Optimizing Node Graph for Parallel Evaluation
Using the Profiler
Optimization is a cat-and-mouse game about speeding up compared to a baseline.
FPS isn't as helpful a metric as average frame time in milliseconds (1 frame = 41 milliseconds). The goal should be around 32ms.
Optimizing to a specific target, both user and hardware, is essential.
Maya is one of many apps using the CPU. Close your web browser and run nimby to kill all render processes. And if you are working on a Mac, close Visual Studio Code!
Setup
Turn OFF Caching!
Unload the cacheEvaluator plugin.
The Parallel Graph drops nodes that don't contribute to the outcome or have static values.
Set at least two different keyframes on each control or tag controls with Maya's controller node system.
Be aware that you will get a different graph depending on
If you keyframe all the controls most animators will use (the best case is the average case)
Or you keyframe everything on the character that an animator is allowed to key (worst case)
Sampling
Start playing the animation and let it run for a few frames before you hit the record button of the parallel eval.
Ignore the first few frames while Parallel Eval "warms" up.
There is no guarantee that the same node will run for precisely the same time every time.

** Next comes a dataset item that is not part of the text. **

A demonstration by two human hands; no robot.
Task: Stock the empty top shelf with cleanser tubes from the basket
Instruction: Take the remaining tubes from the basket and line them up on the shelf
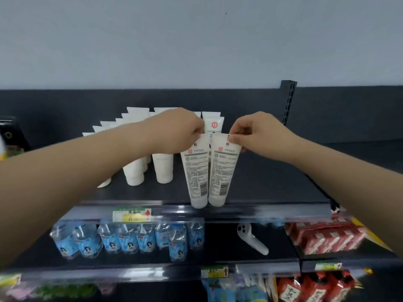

Set the buffer size to get as many samples as possible without waiting too long or bringing down your machine. This depends on whether you evaluate a simple module of the entire character.
What do I see
There are a few nodes that come with the overhead from Maya, i.e., the viewport, which we can't do anything about.
Pick a frame that represents the average.
Identify the longest nodes.
Check how much time you spend uploading to the GPU.
Check for how Cycle Clusters are affecting speed.
Cycle Clusters
Maya is scheduling node groups as one "übernode."
The übernode helps differentiate between DG and EM evaluation modes and how they differ in graph construction.
Check for clusters that have more than ten cycles.
Avoid Cycle Clusters as they result from either poorly designed custom nodes or bad old habits the DG allowed for.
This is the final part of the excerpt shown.